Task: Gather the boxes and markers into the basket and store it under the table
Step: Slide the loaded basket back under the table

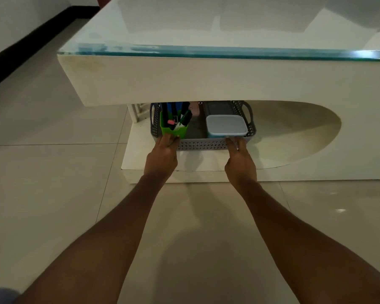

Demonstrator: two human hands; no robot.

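The left forearm (123, 216) and right forearm (279, 216) stretch forward, bare and nearly straight, drawing closer together toward the wrists. The left hand (162, 154) and right hand (240, 160) lie backs-up, level with each other but apart, fingers extended forward and held together.

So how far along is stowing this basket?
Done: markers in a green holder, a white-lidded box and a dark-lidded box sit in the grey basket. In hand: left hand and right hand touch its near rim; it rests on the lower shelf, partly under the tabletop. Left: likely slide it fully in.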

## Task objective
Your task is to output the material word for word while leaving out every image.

## Answer for the task
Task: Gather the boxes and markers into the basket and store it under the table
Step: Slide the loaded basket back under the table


Demonstrator: two human hands; no robot.

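The left forearm (123, 216) and right forearm (279, 216) stretch forward, bare and nearly straight, drawing closer together toward the wrists. The left hand (162, 154) and right hand (240, 160) lie backs-up, level with each other but apart, fingers extended forward and held together.

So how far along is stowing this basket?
Done: markers in a green holder, a white-lidded box and a dark-lidded box sit in the grey basket. In hand: left hand and right hand touch its near rim; it rests on the lower shelf, partly under the tabletop. Left: likely slide it fully in.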

Work on this exercise is complete, and nothing remains.